About this task: Tally the lines below that contain the word "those". Only the total should be given.

Records excerpted from a collection
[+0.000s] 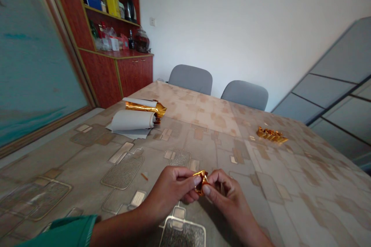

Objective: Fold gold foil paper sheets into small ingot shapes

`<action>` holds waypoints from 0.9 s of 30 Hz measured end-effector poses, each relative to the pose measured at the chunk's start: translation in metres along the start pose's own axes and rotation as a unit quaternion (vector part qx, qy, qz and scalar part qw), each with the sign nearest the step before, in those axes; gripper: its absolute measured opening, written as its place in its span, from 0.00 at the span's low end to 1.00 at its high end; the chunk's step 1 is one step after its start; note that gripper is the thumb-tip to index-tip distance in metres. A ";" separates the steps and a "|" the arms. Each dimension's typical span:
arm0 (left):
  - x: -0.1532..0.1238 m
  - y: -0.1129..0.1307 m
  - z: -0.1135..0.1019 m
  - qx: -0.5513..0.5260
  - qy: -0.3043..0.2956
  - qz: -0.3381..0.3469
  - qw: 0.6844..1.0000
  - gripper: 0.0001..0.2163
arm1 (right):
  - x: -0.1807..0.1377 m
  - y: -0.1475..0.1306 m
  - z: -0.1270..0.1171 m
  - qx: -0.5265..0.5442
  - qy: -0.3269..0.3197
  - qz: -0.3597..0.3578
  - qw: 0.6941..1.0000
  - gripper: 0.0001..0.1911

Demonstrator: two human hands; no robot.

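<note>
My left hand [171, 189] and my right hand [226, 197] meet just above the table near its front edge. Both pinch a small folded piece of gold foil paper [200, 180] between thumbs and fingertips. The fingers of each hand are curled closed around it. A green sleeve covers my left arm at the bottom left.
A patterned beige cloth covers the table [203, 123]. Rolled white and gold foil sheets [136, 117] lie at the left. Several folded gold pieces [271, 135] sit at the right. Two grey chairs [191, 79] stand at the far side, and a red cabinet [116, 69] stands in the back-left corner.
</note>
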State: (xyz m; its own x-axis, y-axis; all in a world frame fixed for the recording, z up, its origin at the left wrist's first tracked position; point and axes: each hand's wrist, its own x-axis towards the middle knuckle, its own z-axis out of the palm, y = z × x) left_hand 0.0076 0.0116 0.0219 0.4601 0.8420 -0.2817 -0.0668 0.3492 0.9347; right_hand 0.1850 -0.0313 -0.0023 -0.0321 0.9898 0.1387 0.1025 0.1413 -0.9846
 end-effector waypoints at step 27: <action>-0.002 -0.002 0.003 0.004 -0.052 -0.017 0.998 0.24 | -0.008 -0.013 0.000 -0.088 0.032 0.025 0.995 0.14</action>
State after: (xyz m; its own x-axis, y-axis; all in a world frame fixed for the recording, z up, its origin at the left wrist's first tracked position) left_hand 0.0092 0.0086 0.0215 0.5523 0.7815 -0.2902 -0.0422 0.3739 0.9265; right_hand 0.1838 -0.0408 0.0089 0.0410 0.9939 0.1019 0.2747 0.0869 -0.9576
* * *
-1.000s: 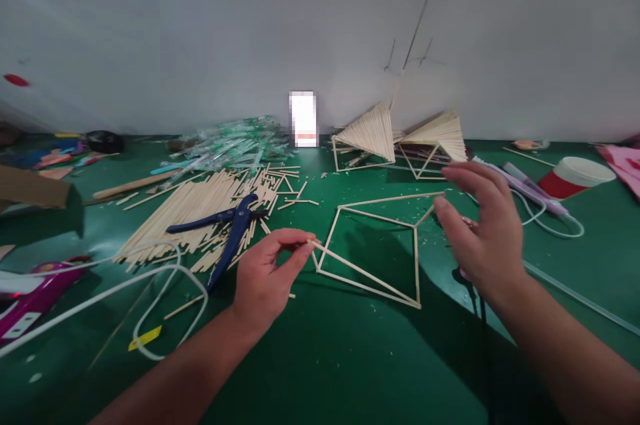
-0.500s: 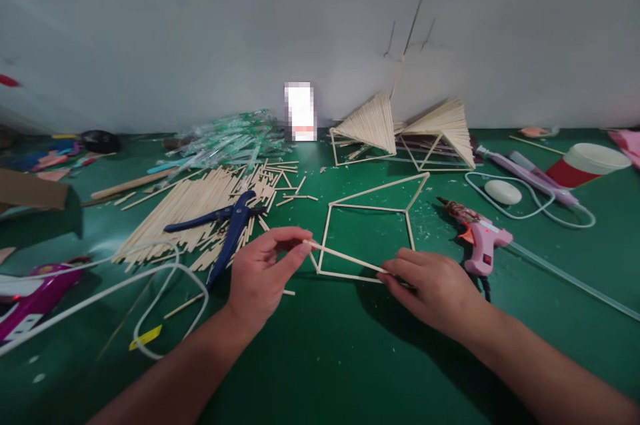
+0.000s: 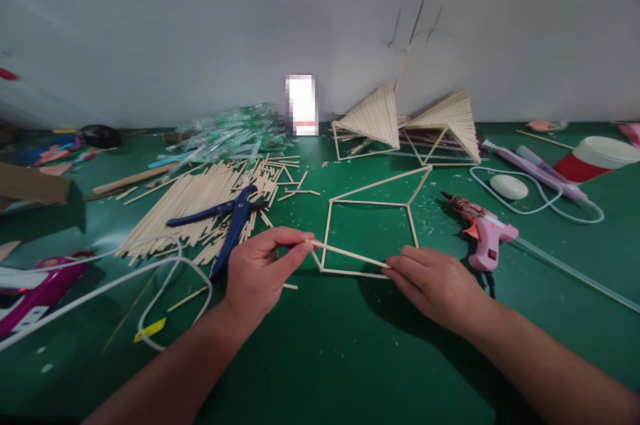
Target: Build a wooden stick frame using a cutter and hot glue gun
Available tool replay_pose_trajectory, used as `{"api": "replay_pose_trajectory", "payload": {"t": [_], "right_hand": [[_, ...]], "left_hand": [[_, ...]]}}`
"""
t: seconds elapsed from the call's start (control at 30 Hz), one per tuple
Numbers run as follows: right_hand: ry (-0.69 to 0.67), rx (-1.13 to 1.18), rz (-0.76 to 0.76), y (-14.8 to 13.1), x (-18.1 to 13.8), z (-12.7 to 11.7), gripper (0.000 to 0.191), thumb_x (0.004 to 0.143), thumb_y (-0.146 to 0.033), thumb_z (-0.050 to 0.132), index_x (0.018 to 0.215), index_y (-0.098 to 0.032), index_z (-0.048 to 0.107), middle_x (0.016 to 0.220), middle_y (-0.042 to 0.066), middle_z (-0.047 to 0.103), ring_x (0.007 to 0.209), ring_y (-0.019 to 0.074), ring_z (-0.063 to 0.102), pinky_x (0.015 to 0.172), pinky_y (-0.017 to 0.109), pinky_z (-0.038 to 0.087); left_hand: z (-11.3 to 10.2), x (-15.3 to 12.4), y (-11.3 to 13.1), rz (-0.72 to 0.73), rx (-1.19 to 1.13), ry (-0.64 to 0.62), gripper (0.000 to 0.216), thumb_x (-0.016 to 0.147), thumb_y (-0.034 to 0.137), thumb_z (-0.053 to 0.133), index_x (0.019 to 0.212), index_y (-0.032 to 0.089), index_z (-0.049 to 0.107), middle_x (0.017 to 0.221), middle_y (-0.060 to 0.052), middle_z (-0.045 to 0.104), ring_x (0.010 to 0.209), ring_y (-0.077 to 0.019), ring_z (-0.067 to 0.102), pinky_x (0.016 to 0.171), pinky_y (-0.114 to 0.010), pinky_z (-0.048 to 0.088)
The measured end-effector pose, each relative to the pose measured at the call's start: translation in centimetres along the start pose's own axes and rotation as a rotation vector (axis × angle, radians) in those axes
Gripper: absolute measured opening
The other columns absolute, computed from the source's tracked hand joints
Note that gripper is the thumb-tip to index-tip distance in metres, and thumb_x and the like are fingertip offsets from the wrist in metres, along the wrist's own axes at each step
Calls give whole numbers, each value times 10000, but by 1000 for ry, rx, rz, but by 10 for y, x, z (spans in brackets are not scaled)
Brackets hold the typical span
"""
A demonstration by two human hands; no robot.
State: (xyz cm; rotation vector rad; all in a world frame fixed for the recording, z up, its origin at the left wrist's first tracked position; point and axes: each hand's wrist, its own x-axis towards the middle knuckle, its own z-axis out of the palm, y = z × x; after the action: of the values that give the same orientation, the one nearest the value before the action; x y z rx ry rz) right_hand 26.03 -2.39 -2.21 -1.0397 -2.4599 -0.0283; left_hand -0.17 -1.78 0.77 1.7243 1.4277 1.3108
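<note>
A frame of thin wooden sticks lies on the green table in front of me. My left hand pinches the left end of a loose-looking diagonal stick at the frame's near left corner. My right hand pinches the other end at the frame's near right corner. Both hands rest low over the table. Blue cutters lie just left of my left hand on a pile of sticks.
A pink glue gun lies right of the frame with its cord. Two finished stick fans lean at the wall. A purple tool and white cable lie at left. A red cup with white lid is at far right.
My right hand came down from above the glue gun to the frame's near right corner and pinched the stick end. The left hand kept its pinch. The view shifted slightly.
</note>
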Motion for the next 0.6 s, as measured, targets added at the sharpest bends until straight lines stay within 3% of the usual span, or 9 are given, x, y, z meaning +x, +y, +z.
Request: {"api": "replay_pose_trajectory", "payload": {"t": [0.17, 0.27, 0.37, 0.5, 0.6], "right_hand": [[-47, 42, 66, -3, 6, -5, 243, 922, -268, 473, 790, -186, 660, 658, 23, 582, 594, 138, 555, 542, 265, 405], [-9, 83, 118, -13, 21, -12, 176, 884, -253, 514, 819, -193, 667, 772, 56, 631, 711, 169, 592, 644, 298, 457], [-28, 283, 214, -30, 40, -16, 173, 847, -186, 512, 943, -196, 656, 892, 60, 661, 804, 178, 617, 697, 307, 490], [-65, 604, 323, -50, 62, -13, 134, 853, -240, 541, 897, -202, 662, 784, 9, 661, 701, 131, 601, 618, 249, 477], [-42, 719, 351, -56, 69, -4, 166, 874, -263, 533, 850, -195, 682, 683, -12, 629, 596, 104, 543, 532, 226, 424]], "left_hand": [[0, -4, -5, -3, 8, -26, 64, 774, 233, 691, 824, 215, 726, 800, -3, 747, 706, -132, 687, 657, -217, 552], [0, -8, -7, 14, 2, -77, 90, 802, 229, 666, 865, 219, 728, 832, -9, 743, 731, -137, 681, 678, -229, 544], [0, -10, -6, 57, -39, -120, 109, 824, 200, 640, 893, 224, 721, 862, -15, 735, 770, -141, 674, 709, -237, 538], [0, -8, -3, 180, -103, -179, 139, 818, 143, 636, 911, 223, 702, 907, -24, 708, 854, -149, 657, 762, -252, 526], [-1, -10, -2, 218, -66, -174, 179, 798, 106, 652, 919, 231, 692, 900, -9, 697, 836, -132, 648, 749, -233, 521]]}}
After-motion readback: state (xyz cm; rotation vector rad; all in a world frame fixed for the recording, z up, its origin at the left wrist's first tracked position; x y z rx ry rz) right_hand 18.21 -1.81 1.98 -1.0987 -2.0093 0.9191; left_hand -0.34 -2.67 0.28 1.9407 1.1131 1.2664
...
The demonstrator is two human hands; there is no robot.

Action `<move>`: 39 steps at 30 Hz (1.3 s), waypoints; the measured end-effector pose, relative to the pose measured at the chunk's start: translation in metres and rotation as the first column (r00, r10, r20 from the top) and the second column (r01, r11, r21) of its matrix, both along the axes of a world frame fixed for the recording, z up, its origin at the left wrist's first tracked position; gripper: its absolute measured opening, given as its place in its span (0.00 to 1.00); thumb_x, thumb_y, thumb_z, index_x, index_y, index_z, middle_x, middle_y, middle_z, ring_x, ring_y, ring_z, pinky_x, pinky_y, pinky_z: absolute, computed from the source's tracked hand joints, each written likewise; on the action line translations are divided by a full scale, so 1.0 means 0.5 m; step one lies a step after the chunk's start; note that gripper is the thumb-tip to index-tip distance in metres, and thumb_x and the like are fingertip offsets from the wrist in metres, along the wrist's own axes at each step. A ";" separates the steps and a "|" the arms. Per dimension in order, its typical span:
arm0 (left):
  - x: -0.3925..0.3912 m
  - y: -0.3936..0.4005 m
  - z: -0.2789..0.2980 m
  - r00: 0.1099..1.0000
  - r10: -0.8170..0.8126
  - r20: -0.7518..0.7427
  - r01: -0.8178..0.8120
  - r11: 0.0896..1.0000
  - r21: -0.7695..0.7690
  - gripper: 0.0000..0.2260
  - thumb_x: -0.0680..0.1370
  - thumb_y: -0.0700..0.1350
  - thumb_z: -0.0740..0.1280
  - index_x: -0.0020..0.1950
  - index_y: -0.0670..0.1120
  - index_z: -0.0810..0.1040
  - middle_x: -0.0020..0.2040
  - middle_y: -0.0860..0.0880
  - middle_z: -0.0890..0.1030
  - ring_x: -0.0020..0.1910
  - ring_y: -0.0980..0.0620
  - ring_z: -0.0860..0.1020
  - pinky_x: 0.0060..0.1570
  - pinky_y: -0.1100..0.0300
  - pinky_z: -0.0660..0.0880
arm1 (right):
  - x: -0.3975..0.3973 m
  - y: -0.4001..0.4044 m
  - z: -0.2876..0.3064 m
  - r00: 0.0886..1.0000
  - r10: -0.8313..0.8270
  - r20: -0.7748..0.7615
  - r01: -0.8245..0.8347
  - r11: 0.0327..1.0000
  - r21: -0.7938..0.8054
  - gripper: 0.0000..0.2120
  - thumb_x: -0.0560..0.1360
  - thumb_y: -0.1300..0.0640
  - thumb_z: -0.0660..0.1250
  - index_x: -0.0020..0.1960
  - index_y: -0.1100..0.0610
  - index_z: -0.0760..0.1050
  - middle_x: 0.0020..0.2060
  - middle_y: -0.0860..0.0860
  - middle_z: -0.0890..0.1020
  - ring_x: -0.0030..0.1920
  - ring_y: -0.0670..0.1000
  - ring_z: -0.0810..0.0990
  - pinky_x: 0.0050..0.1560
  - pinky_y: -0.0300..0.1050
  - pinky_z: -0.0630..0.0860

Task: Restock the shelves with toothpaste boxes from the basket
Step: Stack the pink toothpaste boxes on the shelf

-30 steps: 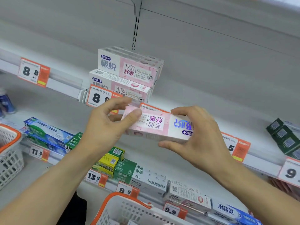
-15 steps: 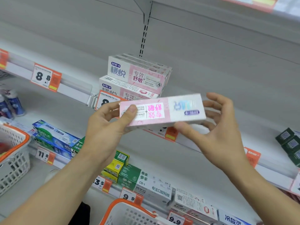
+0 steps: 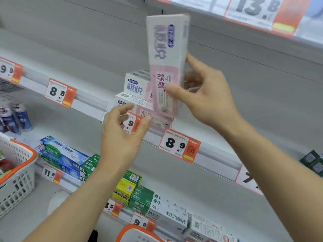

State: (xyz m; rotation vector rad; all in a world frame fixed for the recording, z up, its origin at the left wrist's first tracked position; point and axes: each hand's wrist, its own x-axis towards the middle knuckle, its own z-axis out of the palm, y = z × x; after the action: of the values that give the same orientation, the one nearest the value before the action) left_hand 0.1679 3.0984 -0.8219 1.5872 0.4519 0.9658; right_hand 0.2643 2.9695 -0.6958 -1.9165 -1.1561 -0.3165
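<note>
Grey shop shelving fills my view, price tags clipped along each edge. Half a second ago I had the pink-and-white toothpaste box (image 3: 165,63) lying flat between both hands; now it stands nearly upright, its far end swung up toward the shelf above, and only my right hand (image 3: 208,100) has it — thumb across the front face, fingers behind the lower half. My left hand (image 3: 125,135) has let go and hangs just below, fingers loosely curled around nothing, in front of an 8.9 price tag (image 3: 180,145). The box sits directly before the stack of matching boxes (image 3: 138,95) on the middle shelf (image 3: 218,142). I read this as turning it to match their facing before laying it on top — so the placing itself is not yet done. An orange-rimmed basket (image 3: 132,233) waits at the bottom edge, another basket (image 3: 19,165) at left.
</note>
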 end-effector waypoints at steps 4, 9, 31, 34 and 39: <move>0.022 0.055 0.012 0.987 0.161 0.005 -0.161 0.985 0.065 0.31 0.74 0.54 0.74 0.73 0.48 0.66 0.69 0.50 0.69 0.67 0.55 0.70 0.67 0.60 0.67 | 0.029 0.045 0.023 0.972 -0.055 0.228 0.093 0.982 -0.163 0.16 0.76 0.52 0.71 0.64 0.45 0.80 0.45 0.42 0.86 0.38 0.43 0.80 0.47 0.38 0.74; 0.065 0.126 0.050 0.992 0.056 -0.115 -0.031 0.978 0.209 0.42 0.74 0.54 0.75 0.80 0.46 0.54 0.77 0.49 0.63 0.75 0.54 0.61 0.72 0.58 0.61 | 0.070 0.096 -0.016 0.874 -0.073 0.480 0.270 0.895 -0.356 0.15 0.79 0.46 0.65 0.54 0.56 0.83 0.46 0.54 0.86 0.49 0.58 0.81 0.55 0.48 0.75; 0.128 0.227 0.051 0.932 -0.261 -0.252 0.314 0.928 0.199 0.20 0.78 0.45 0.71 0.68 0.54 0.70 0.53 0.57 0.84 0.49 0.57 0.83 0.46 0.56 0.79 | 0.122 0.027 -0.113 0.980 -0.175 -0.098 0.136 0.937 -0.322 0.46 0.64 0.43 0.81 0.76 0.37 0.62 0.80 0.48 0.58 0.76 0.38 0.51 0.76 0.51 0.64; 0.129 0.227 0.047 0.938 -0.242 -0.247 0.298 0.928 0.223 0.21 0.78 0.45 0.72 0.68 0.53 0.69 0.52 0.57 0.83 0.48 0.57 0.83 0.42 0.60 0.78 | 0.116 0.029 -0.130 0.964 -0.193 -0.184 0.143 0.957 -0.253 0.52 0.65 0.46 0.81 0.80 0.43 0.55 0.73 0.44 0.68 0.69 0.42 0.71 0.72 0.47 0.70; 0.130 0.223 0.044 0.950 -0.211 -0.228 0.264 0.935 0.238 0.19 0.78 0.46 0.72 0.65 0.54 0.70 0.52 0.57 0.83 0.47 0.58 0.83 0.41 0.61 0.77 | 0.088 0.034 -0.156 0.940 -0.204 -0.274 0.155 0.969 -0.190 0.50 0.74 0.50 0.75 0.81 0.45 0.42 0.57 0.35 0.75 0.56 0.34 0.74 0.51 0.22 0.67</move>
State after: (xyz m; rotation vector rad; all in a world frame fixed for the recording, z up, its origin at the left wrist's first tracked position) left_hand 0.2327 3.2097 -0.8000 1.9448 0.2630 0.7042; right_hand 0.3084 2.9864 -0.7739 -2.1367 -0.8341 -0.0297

Exercise result: 2